What is needed
Would you repeat all the lines below, exactly as they stand?

==== Material provided

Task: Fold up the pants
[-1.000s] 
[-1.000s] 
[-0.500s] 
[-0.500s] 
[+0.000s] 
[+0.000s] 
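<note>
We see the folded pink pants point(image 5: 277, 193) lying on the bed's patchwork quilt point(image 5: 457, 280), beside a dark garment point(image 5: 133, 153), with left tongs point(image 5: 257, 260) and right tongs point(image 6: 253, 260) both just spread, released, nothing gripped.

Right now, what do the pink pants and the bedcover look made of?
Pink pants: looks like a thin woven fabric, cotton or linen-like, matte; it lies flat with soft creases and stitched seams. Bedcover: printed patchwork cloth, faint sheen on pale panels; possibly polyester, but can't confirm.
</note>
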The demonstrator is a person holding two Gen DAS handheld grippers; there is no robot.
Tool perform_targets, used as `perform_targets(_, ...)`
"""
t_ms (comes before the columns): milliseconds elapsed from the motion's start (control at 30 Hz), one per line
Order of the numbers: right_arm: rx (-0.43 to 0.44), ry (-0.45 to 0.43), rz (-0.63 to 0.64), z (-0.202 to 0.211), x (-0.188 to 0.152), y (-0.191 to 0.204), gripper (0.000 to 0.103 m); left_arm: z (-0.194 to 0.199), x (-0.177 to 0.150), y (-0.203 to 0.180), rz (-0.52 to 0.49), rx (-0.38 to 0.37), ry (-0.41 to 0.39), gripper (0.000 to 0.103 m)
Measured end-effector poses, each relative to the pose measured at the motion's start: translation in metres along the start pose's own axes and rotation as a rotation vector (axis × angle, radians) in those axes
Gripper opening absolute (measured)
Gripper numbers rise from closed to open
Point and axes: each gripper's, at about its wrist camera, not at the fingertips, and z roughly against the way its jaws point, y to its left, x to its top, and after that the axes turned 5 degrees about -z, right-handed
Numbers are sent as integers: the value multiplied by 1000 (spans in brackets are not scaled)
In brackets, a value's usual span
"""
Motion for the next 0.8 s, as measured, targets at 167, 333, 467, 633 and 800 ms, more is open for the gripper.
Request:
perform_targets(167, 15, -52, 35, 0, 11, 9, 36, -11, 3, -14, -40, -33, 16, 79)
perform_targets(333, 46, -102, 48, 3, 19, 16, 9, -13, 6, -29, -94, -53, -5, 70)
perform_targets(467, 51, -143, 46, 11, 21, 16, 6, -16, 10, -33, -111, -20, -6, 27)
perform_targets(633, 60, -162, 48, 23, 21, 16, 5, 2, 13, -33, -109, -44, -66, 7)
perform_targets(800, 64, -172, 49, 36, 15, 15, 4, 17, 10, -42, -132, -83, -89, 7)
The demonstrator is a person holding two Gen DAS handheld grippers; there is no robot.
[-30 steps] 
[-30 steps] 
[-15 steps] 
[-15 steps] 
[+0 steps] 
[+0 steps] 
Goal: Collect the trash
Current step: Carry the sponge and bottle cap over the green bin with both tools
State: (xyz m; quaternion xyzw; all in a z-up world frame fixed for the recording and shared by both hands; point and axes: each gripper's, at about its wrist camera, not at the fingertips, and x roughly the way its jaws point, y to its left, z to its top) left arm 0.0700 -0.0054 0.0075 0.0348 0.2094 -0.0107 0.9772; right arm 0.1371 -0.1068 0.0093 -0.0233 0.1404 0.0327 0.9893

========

Output below
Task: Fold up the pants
[-1.000s] 
[-1.000s] 
[-0.500s] 
[-0.500s] 
[+0.000s] 
[+0.000s] 
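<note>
We see the folded pink pants point(image 5: 277, 193) lying on the bed's patchwork quilt point(image 5: 457, 280), beside a dark garment point(image 5: 133, 153), with left tongs point(image 5: 257, 260) and right tongs point(image 6: 253, 260) both just spread, released, nothing gripped.

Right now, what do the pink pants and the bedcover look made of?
Pink pants: looks like a thin woven fabric, cotton or linen-like, matte; it lies flat with soft creases and stitched seams. Bedcover: printed patchwork cloth, faint sheen on pale panels; possibly polyester, but can't confirm.
</note>
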The demonstrator is a person holding two Gen DAS handheld grippers; there is no robot.
Tool perform_targets, used as `perform_targets(_, ...)`
"""
t_ms (comes before the columns): milliseconds elapsed from the motion's start (control at 30 Hz), one per line
Order of the numbers: right_arm: rx (-0.43 to 0.44), ry (-0.45 to 0.43), rz (-0.63 to 0.64), z (-0.202 to 0.211), x (-0.188 to 0.152), y (-0.191 to 0.204), gripper (0.000 to 0.103 m); left_arm: z (-0.194 to 0.199), x (-0.177 to 0.150), y (-0.203 to 0.180), rz (-0.52 to 0.49), rx (-0.38 to 0.37), ry (-0.41 to 0.39), gripper (0.000 to 0.103 m)
Measured end-effector poses, each relative to the pose measured at the motion's start: translation in metres along the start pose's own axes and rotation as a rotation vector (axis × angle, radians) in those axes
Gripper opening absolute (measured)
Gripper numbers rise from closed to open
Point and axes: each gripper's, at about its wrist camera, not at the fingertips, and z roughly against the way its jaws point, y to its left, x to its top, and after that the axes turned 5 degrees about -z, right-handed
Numbers are sent as integers: the value multiplied by 1000 (spans in brackets are not scaled)
In brackets, a value's usual span
"""
Motion for the next 0.8 s, as measured, targets at 167, 333, 467, 633 and 800 ms, more is open for the gripper.
Request:
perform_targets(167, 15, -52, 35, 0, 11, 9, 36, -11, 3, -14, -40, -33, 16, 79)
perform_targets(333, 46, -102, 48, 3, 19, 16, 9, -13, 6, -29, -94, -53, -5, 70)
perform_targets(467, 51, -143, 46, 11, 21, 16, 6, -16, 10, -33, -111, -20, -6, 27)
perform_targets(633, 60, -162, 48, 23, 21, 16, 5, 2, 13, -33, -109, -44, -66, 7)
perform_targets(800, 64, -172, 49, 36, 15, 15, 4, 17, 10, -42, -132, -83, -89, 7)
The demonstrator is a person holding two Gen DAS handheld grippers; there is no robot.
[-30 steps] 
[-30 steps] 
[-15 steps] 
[-15 steps] 
[+0 steps] 
[+0 steps] 
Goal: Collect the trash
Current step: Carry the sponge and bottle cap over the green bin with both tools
State: (xyz m; quaternion xyzw; all in a z-up world frame fixed for the recording and shared by both hands; point and axes: each gripper's, at about its wrist camera, not at the fingertips, and x roughly the way its jaws point, y to its left, z to its top) left arm 0.0700 -0.0054 0.0075 0.0348 0.2094 -0.0107 0.9772; right arm 0.1371 -0.1068 0.0093 -0.0233 0.1404 0.0327 0.9893

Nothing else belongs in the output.